You ever have that "ah ha" moment? When someone says something and it just hits you like hot nails through cold steel, and you just can't get it out of your head? That happened to me today. I read Jeffrey Feldman's piece and thought "that's what's missing from this campaign. THAT's what I've been worried about but not able to put into words."
Americans want to feel good. We vote for the party that paints a rosy picture of yester-tomorrow. Even if they lie. Even if we don't quite understand what their policies are. We want someone who will tell us that it will all be OK, that picket fences and BBQ and little old ladies with anti-macassars are still with us. Bad guys get caught. Good guys win. Opie catches fish. That longing is analyzed in Jeffrey Feldman's diary posted here this morning at Kos.
I didn't find his diary this morning; instead I caught his story at the Huffington Post, had my ah ha moment, but before running off half-cocked I did a diary search like we all are supposed to. I found that he'd posted the same HuffPo story here this morning, but it only got 17 comments. I think he is SO RIGHT ON, I'm pimping his diary and adding my worthless $.02.
I've gotta meet this guy and shake his hand and have a few. I'm so with him: The more the Dems focus on what's wrong, what's the matter, what needs to be FIXED, the less traction we'll get.
I have a confession. It was tough for me to watch the speeches at the DNC. I said to DH, ohmigosh, if this was my only exposure to the Dems, I'd say they're at a party I don't want to go to. Downers! Despair. Treachery. Messiness. Weaknesses.
Here are some snippets from downer speeches (not attributed; did not want to call out any one speaker, but transcripts of all speeches can be found at www.demconvention.com and I'm happy to share the names of the speakers if so asked). I'm not sayin all speeches were dreary, but here is a random sameple of a few speeches with themes that were carried throughout the convention--
we [now] face a great new challenge, a world energy crisis that threatens our economy, our security, our climate and our way of life. And until we address that energy crisis, our problems will only get worse. For eight long years, the White House has led us in the wrong direction. And now Senator McCain wants four more years of the same.
They’re worried because they have a child in Iraq, risking life and limb in a war that has taken too many lives, cost too much money and injured too many families. And when their child returns to America, they worry that their child might have to leave their hometown again to find a job.

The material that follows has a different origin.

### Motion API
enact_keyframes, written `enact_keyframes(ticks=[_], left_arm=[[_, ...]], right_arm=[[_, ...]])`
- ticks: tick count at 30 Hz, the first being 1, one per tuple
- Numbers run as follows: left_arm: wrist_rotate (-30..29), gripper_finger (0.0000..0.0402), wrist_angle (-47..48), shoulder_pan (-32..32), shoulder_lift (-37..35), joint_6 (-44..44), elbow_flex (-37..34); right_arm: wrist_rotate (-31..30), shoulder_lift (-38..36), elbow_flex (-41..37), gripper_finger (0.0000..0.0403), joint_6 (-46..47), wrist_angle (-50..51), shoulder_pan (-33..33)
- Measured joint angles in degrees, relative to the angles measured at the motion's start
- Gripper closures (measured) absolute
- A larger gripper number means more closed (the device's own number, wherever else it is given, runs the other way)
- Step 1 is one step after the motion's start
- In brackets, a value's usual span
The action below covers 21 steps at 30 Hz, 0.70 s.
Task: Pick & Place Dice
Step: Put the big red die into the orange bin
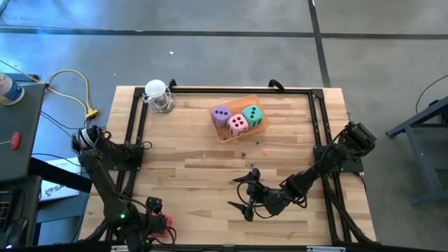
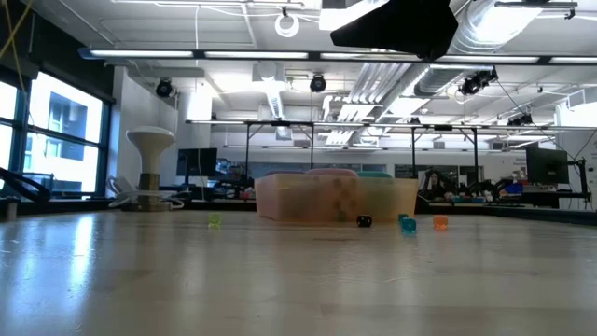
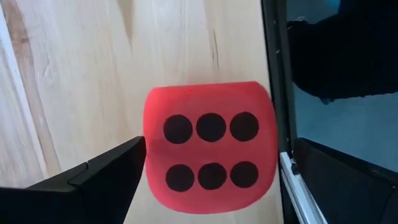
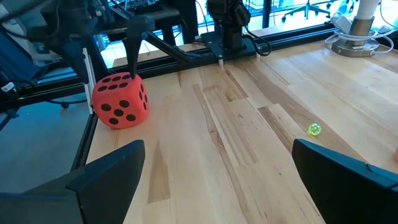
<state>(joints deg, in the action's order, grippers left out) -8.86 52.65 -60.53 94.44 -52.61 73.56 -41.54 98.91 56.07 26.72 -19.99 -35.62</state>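
The red die [image 3: 210, 149], six dark pips up, sits on the table by its near-left corner [image 1: 166, 224], close to the black rail. My left gripper [image 3: 214, 155] hangs over it, pointing down and open, with one finger on either side; the right wrist view shows the die [image 4: 121, 99] resting on the wood below those fingers. The purple die [image 1: 222, 113], pink die [image 1: 238, 124] and teal die [image 1: 253, 115] lie in a tan tray [image 1: 225, 134] at the far middle. My right gripper [image 1: 241, 193] is open over bare wood near the table's near edge and points left. My left gripper has one fingertip [image 3: 134, 152] right at the red die's side edge [image 3: 149, 155]; I cannot tell whether it touches. The other finger [image 3: 323, 177] stands apart from the opposite side. The die rests flat on the table.
Tiny coloured beads lie between the tray and my right gripper [image 1: 243, 155], [image 1: 266, 150], [image 4: 314, 129]. A white lamp-like stand [image 1: 157, 94] is at the far-left corner. A black rail frame [image 1: 318, 119] borders the table. Open wood lies in the middle.
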Motion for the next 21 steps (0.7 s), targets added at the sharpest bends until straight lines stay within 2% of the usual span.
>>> enact_keyframes(ticks=[6, 21], left_arm=[[1.2, 0.0004, 0.5, 0.5, 2.4, 0.6, 0.1], [0.8, 0.0004, 0.3, 1.0, 2.5, -3.0, 0.0]], right_arm=[[0.0, 0.0, 0.0, 0.0003, 0.0, 0.0, 0.0], [0.0, 0.0, 0.0, 0.0003, -0.1, 0.0, 0.2]])
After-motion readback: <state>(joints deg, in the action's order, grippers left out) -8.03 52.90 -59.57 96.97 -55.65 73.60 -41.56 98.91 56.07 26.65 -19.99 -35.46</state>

Millions of Americans have lost their jobs, their homes, their health care, their pensions. Trillions of dollars for an unnecessary war paid with borrowed money. Tens of billions of dollars in cash and weapons disappeared into thin air, at the cost of the lives of our troops and innocent Iraqis, while all the president’s oilmen are maneuvering to grab Iraq’s oil.
Now, it's not that I don't believe what these speeches say. It's that I believe that they don't message well. The tone of the speeches stand in contrast to what I believe has been Obama's winning message. Not CHANGE, but HOPE. A brighter future. A future where we are sure problems can be fixed. A future where Americans can find common ground. A future where we can claim a place in the global world because of our courage.
Like Feldman, I'm afraid that forward-thinking, positive, upbeat message is getting lost. It's a message that, as Feldman puts it, needs to be
Yes!!! What Americans want to hear -- what we need to hear -- from Obama in this election is not the details of policy or the familiar rhetoric of 'issues.' All that is available on the campaign website in painstaking detail. The question to answer to get started is not, 'What are the issues?' but 'What is happiness?' and 'How do we get there -- again?' We want to hear the big story of what 'happiness' means in America. That is not just any big story -- it is the American way of explaining who we are and how we should get there.
I fear the "change" meme is morphing into a backward, grudge-holding "let's get rid of those bad guys who have ruined everything" instead of the upbeat, winning "change that will allow us to move ahead together" undercurrent of Obama's campaign.
What I'd like to see is a television campaign under the rubric "This is Our America." Featuring snapshots of Americans of all walks of life going about their daily business in contexts that show what that future looks like. Working in high-tech factories. Commuting on clean light rail. Rebuilding existing infrastructure. Riding bikes on newly-designated bike lanes. Driving hybrids. Going to school in classrooms with low student/teacher ratios. People visting happy healthy hospitals and doctors clinics. Well baby care. Etc. Etc.